2026'da düzenlenecek Birleşmiş Milletler (BM) İklim Zirvesi COP31'e ev sahipliği yapmak için aday olan Türkiye ve Avustralya arasındaki müzakereler devam ediyor.
Diplomatik kaynaklara göre Türkiye, 2026 yılında düzenlenecek Birleşmiş Milletler İklim Değişikliği Çerçeve Sözleşmesi 31. Taraflar Konferansı’na (COP31) ev sahipliği için yürüttüğü adaylık sürecinde işbirliği ve kapsayıcılık ilkelerini merkeze alıyor.
AVUSTRALYA İLE SÜREÇTE YAPICI DİYALOG VURGUSU
BM 80. Genel Kurulu marjında Avustralya ile yapılan görüşmelerde, taraflar arasında karşılıklı anlayış temelinde ilerleyen bir müzakere zemininin oluştuğu aktarıldı. Bu kapsamda iki ülkenin başkanlık sürecini ortak şekilde yürütmesi, üst düzey toplantıların ev sahipliğini paylaşması ve müzakere süreçlerini birlikte yönetmesi konusunda anlayış birliğine varıldığı belirtildi.
Ancak diplomatik kaynaklar, Avustralya Başbakanı’nın Cumhurbaşkanı Recep Tayyip Erdoğan’a gönderdiği mektupta daha önce üzerinde ilerleme sağlanan konuların reddedilmesinin süreci “başlangıç noktasına geri götürdüğünü” ifade etti. Avustralya'nın, eş-başkanlık modelinin BM kurallarında yer almadığını ve COP’un Pasifik odaklı bir gündemden uzaklaşmasına neden olabileceğini gerekçe göstererek görüşmelerden uzaklaştığı kaydedildi.
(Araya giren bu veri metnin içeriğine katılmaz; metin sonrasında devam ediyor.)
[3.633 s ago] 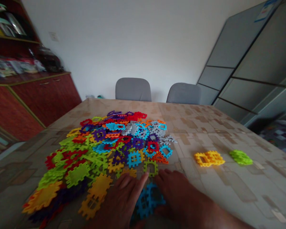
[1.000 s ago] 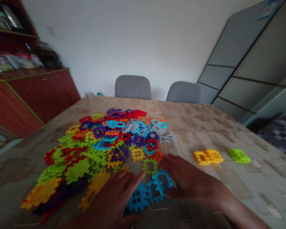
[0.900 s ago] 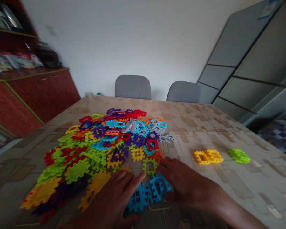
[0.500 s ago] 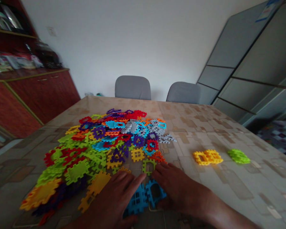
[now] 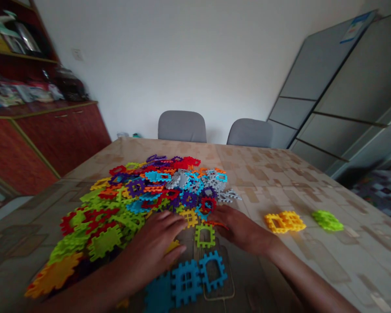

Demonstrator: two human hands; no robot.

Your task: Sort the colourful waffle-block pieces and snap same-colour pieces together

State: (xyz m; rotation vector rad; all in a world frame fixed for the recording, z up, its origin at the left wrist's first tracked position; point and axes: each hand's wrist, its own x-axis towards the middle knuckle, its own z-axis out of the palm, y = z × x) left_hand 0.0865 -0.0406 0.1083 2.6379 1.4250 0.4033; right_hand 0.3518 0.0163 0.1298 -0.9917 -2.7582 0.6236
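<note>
My left hand (image 5: 159, 237) reaches over the near edge of a heap of interlocking plastic building pieces (image 5: 169, 191). Its fingers are stretched out beside a yellow window piece (image 5: 190, 217), thumb apart. On the heap's right edge, my right hand (image 5: 236, 226) lies over an orange piece (image 5: 219, 224), fingertips beside red and light-blue pieces. A lime-green square frame (image 5: 205, 236) lies between the hands. Nearer to me, a blue solid piece (image 5: 158, 293), a blue window piece (image 5: 187, 282) and a blue open frame (image 5: 212, 271) lie side by side.
Yellow pieces (image 5: 285, 221) and a small stack of green pieces (image 5: 328, 220) lie on the patterned table (image 5: 263, 174) to the right. Two grey chairs (image 5: 182, 126) stand at the far side. A red-brown cabinet (image 5: 58, 139) is at the left.
Both hands have moved forward, away from the blue pieces toward the heap, uncovering the blue pieces and the green frame. My right hand now covers part of the orange piece. The view has tilted slightly up.
</note>
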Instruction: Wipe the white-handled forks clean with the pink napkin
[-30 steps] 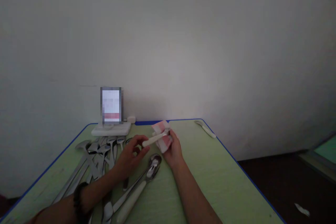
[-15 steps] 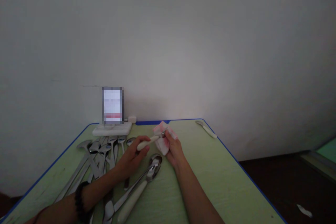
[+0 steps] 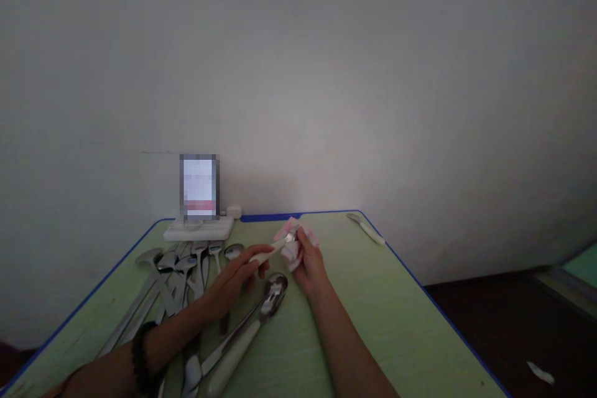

TÜRKİYE'DEN EŞ BAŞKANLIK ÖNERİSİ
Diplomatik çevreler, Türkiye’nin COP31’in eş başkanlık modeliyle yürütülmesini çok taraflılığı güçlendiren örnek bir adım olarak değerlendirdiğini belirtti. Bu yaklaşımın, Cumhurbaşkanı Erdoğan’ın Avustralya Başbakanı’na gönderdiği cevabi mektupta da vurgulandığı aktarıldı.
Öte yandan, uzlaşı sağlanamaması halinde Türkiye’nin konferansa tek başına ev sahipliği yapmaya ve başkanlığı üstlenmeye hazır olduğu da diplomatik kaynaklarca dile getirildi.
PASİFİK'E ÖZEL HASSASİYET
Diplomatik kaynaklar, Türkiye’nin COP31’in odağında sadece belirli bir coğrafyanın değil, iklim krizinden en fazla etkilenen kırılgan bölgelerin bulunmasını önemsediğini vurguladı. Bu kapsamda Pasifik bölgesine yönelik özel oturumlar düzenlenebileceği ifade edildi.
KÜRESEL DAYANIŞMA ÇAĞRISI
Türkiye’nin COP31 adaylığının yalnızca bölgesel bir tercih değil, ortak geleceğe yönelik küresel bir dayanışma çağrısı niteliği taşıdığı belirtildi. Diplomatik kaynaklar, Türkiye’nin iklim değişikliğiyle mücadelede rekabet yerine işbirliği ve kapsayıcılık ilkeleriyle hareket ettiğini ve tüm tarafları yapıcı diyalog ile karşılıklı saygı temelinde süreci ilerletmeye davet ettiğini bildirdi.